The Riverside Arts Center held a black history month opening reception Friday, Feb. 1 with internationally exhibiting artists, regional professionals and Ypsilanti Community schools students acrylic painting.
Upon entering the building, there was artwork on the wall around the room such as photographs, paintings, drawings and more. Various artwork could be purchased and taken home that day. Light food and refreshments were provided for the evening.
An artwork that stood out the most and placed center of the room behind the panelists was an acrylic painting by the students of Ypsilanti Community High School that said, “Different But The Same.”
As people began coming inside for the event, everyone decided to first look at all the artwork around the room and engaged in light conversation. Shortly after the emcee Morghan Boydston introduced the first scheduled act, Aaron Lamar, comedian, did a 10-minute bit before being introduced to the next spot.
Boydston introduced the first of two panels, and the panelists answered questions to the theme “This Aint Nothing New.”
Each panel member introduced themselves followed by a quick description of who they are and what they do. The first panelists were Caroline Sanders, alumna of Eastern Michigan University, Brother Noah, poet/musician, Desirae Simmons, Local Activist, and Bryan Foley, City of Sustainability Commissioner of Ypsilanti.
Various things were said regarding the African-American community and how some things need to change, have not changed, the power and potential black people have and more.
One of the issues discussed was a point made by Sanders and how black people are underestimated when it comes to education, speaking or anything done properly. She touched on the fact that when black people speak properly, they are given microaggression, followed by the phrase, “Oh you speak so well.”
The subject of Martin Luther King Jr. and his beliefs of peaceful protest came up as well as how his beliefs inspired the idea of how much power there is in silence and not doing anything as a way to get something.
After each panelist gave a discussion, a quick Q&A by the emcee asked the panelists who they may model and inspire them, and whose ideas and beliefs they seek to amend.
Some of the people who they modeled were people of the community, former councilman, and Booker T. Washington. Some of the people and ideas they wished to amend were the acts of parents who are either verbally or physically abusive to children because of the idea that if they grow up in an environment of abuse, then they’ll grow up believing they deserve abuse.
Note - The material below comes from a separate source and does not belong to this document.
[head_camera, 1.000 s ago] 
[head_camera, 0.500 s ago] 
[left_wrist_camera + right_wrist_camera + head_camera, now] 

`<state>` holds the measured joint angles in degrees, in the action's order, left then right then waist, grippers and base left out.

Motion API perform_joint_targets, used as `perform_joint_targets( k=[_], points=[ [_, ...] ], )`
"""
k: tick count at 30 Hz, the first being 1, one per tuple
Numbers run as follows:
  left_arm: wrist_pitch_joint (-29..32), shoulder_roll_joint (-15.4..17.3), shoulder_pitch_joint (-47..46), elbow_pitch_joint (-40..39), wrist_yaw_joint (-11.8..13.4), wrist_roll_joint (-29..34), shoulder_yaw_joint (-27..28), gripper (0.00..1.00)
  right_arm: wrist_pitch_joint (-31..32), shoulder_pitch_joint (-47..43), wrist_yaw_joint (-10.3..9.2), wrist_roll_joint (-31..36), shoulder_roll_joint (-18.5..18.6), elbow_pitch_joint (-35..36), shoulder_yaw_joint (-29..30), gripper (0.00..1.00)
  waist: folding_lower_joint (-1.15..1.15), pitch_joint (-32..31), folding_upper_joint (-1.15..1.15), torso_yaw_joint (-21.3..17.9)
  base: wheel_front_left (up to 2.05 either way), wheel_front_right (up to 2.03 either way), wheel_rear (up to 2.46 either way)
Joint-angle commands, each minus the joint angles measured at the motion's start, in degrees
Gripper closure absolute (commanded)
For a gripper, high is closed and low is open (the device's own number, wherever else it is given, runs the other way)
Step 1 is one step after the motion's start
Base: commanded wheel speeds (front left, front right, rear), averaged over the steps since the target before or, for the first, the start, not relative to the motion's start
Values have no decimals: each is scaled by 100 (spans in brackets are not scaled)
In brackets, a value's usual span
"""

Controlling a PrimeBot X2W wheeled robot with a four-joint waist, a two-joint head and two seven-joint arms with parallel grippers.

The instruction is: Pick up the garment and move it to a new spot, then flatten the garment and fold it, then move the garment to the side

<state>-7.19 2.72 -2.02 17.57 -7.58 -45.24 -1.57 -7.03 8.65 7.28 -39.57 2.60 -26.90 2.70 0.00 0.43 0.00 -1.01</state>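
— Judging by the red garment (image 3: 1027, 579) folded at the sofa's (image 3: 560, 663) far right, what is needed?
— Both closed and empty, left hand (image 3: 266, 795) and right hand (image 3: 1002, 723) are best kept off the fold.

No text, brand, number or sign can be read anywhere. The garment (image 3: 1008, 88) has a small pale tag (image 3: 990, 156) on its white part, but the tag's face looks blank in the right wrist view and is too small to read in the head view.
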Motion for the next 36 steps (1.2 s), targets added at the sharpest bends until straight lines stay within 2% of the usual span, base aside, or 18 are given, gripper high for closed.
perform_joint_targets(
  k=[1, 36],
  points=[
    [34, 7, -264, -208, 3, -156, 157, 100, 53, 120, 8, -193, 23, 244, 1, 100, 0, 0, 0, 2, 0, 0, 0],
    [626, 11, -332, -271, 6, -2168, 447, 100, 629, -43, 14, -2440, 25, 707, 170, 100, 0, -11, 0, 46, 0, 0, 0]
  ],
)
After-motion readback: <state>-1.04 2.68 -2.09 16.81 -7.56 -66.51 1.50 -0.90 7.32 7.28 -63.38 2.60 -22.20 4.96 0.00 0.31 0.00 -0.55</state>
Another idea that they wanted amended was the issues caused by the actual person themselves.
The second group of panelists were introduced: Keena Winterz, poet, Abby Davis, alumna of EMU, Alex Thomas, Local activist and Talk Show Host, and Anthony Morgan, Ypsilanti City Council member.
Morgan gave a poetic answer to what his interpretation of “This Aint Nothing New.” Each panelist was given the same questions as the first, but one more question was asked on what they believed black liberation looks like.
Before the panel was done, each person gave a piece of advice for anyone in the future wanting to continue the work they do such as:
1. Build a relationship with others.
2. Never think you’ve mastered everything, there is always something to learn.
3. Even if the world is cruel to you, you do not have to be cruel to the world. Another lesson learned from Martin Luther King Jr.
4. Asking what do you need? Sometimes the best way to help someone is not just automatically giving them lessons you’ve learned or experienced, but to ask what they may need help with because they’re experiencing something different.
To close the event, EMU’s Poetry Society member Marcus LaGuerre gave a five to 10-minute poem regarding the theme of the night.
“The event went really well,” Boydston said. “I wanted to help provide a space where people got to speak in a way that they can feel heard and also provide some wisdom to folks that are either wanting to do some organizing work around racial justice or are tired from doing work around racial justice.”
Boydston added: “We wanted to provide a space that’s reinvigorating, releasing and acknowledging. I think that happened here, but when you’re trying to create spaces like that then that’s not for me to say. I hope that people left having felt some parts of that.”
Ava Ansari, a new member of the Ypsilanti community, has experienced some struggles of her own in the past and present, and being from Iran could relate to those struggles. At the event, Ansari felt she had a safe space to confide in.
Ansari stated: “I think this was a very good example of the capabilities of the black community in Ypsi and the possibilities of co-organizing with art spaces that are welcoming minority groups in order to put together some programing or presentation of their identity in a celebratory way.”
“I think the fact that you had examples of diverse art works made by young majorly black or African-American, however you identify on the walls, while the conversations were happening was really powerful,” Ansari said. “The people on the panel came from honest spaces with life experiences, and they shared the essences of their work and what thrives them to work in a difficult environment,” she added.